Data to process section start
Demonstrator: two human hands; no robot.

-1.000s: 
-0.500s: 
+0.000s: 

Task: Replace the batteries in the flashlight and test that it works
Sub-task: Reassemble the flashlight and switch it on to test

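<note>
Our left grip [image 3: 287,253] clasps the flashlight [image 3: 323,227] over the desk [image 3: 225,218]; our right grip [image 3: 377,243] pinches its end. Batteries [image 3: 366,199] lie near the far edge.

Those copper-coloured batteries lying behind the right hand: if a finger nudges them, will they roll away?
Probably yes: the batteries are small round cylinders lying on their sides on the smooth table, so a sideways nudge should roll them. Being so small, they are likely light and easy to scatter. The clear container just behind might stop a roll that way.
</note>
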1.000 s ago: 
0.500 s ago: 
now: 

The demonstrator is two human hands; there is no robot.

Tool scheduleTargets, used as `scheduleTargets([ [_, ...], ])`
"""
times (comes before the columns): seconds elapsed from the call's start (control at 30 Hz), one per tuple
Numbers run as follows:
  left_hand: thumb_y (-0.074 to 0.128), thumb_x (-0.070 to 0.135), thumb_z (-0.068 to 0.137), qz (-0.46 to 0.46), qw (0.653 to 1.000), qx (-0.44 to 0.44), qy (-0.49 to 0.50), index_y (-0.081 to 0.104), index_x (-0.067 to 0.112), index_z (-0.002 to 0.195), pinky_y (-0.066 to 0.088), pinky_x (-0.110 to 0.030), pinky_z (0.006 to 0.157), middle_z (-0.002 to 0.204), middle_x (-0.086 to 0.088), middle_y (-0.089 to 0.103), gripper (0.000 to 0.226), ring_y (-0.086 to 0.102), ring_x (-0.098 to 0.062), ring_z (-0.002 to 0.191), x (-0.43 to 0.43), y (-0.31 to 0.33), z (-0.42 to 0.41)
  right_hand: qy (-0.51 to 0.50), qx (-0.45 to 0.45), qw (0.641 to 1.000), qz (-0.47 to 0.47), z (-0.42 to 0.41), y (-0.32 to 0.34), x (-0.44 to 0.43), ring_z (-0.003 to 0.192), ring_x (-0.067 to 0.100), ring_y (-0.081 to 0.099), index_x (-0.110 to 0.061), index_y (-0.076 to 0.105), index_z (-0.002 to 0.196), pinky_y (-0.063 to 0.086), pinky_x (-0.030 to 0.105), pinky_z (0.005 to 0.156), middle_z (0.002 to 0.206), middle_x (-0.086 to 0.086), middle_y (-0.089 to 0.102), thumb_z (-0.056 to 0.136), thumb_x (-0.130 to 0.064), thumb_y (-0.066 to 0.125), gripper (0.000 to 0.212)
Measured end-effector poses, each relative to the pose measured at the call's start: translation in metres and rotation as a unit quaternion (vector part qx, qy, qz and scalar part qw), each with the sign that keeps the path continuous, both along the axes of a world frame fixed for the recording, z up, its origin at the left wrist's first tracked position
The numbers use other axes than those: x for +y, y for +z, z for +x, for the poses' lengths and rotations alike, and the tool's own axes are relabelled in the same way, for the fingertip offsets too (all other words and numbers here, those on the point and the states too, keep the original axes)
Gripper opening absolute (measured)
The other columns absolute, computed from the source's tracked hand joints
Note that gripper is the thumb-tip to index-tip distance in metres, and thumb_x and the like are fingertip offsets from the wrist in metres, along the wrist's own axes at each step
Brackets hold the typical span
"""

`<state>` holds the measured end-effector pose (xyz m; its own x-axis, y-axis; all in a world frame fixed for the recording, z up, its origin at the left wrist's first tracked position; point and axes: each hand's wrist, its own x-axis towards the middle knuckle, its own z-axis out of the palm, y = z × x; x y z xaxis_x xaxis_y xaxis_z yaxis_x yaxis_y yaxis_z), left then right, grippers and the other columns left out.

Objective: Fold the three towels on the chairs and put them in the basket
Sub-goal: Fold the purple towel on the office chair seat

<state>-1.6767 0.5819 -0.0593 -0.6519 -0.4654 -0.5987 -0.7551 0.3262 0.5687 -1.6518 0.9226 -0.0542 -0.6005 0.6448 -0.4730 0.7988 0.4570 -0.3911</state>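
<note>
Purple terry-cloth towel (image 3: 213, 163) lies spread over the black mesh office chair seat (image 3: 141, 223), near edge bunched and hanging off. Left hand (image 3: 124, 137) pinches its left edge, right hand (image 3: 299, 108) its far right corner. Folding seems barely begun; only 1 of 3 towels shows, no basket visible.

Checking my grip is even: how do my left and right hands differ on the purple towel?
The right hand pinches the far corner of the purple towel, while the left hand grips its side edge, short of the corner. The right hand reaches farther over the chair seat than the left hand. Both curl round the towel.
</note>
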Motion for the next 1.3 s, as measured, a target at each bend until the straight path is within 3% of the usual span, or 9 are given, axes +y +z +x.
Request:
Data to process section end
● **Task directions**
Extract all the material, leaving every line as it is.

● **Response to this exercise**
Demonstrator: two human hands; no robot.

-1.000s: 
-0.500s: 
+0.000s: 

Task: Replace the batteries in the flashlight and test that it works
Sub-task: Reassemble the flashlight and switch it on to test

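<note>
Our left grip [image 3: 287,253] clasps the flashlight [image 3: 323,227] over the desk [image 3: 225,218]; our right grip [image 3: 377,243] pinches its end. Batteries [image 3: 366,199] lie near the far edge.

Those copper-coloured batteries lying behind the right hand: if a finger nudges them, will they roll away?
Probably yes: the batteries are small round cylinders lying on their sides on the smooth table, so a sideways nudge should roll them. Being so small, they are likely light and easy to scatter. The clear container just behind might stop a roll that way.
</note>
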1.000 s ago: 
0.500 s ago: 
now: 

The demonstrator is two human hands; there is no robot.

Tool scheduleTargets, used as `scheduleTargets([ [_, ...], ])`
"""
times (comes before the columns): seconds elapsed from the call's start (control at 30 Hz), one per tuple
Numbers run as follows:
  left_hand: thumb_y (-0.074 to 0.128), thumb_x (-0.070 to 0.135), thumb_z (-0.068 to 0.137), qz (-0.46 to 0.46), qw (0.653 to 1.000), qx (-0.44 to 0.44), qy (-0.49 to 0.50), index_y (-0.081 to 0.104), index_x (-0.067 to 0.112), index_z (-0.002 to 0.195), pinky_y (-0.066 to 0.088), pinky_x (-0.110 to 0.030), pinky_z (0.006 to 0.157), middle_z (-0.002 to 0.204), middle_x (-0.086 to 0.088), middle_y (-0.089 to 0.103), gripper (0.000 to 0.226), ring_y (-0.086 to 0.102), ring_x (-0.098 to 0.062), ring_z (-0.002 to 0.191), x (-0.43 to 0.43), y (-0.31 to 0.33), z (-0.42 to 0.41)
  right_hand: qy (-0.51 to 0.50), qx (-0.45 to 0.45), qw (0.641 to 1.000), qz (-0.47 to 0.47), z (-0.42 to 0.41), y (-0.32 to 0.34), x (-0.44 to 0.43), ring_z (-0.003 to 0.192), ring_x (-0.067 to 0.100), ring_y (-0.081 to 0.099), index_x (-0.110 to 0.061), index_y (-0.076 to 0.105), index_z (-0.002 to 0.196), pinky_y (-0.063 to 0.086), pinky_x (-0.030 to 0.105), pinky_z (0.005 to 0.156), middle_z (0.002 to 0.206), middle_x (-0.086 to 0.086), middle_y (-0.089 to 0.102), thumb_z (-0.056 to 0.136), thumb_x (-0.130 to 0.064), thumb_y (-0.066 to 0.125), gripper (0.000 to 0.212)
Measured end-effector poses, each relative to the pose measured at the call's start: translation in metres and rotation as a unit quaternion (vector part qx, qy, qz and scalar part qw), each with the sign that keeps the path continuous, both along the axes of a world frame fixed for the recording, z up, its origin at the left wrist's first tracked position
The numbers use other axes than those: x for +y, y for +z, z for +x, for the poses' lengths and rotations alike, and the tool's own axes are relabelled in the same way, for the fingertip offsets too (all other words and numbers here, those on the point and the states too, keep the original axes)
Gripper opening absolute (measured)
The other columns absolute, computed from the source's tracked hand joints
Note that gripper is the thumb-tip to index-tip distance in metres, and thumb_x and the like are fingertip offsets from the wrist in metres, along the wrist's own axes at each step
Brackets hold the typical span
"""

`<state>` holds the measured end-effector pose (xyz m; its own x-axis, y-axis; all in a world frame fixed for the recording, z up, its origin at the left wrist's first tracked position; point and axes: each hand's wrist, its own x-axis towards the middle knuckle, its own z-axis out of the palm, y = z × x; x y z xaxis_x xaxis_y xaxis_z yaxis_x yaxis_y yaxis_z), left then right, grippers and the other columns left out.

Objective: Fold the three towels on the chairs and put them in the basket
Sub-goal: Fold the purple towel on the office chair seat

<state>-1.6767 0.5819 -0.0593 -0.6519 -0.4654 -0.5987 -0.7551 0.3262 0.5687 -1.6518 0.9226 -0.0542 -0.6005 0.6448 -0.4730 0.7988 0.4570 -0.3911</state>
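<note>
Purple terry-cloth towel (image 3: 213, 163) lies spread over the black mesh office chair seat (image 3: 141, 223), near edge bunched and hanging off. Left hand (image 3: 124, 137) pinches its left edge, right hand (image 3: 299, 108) its far right corner. Folding seems barely begun; only 1 of 3 towels shows, no basket visible.

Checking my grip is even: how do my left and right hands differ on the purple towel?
The right hand pinches the far corner of the purple towel, while the left hand grips its side edge, short of the corner. The right hand reaches farther over the chair seat than the left hand. Both curl round the towel.
</note>
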Motion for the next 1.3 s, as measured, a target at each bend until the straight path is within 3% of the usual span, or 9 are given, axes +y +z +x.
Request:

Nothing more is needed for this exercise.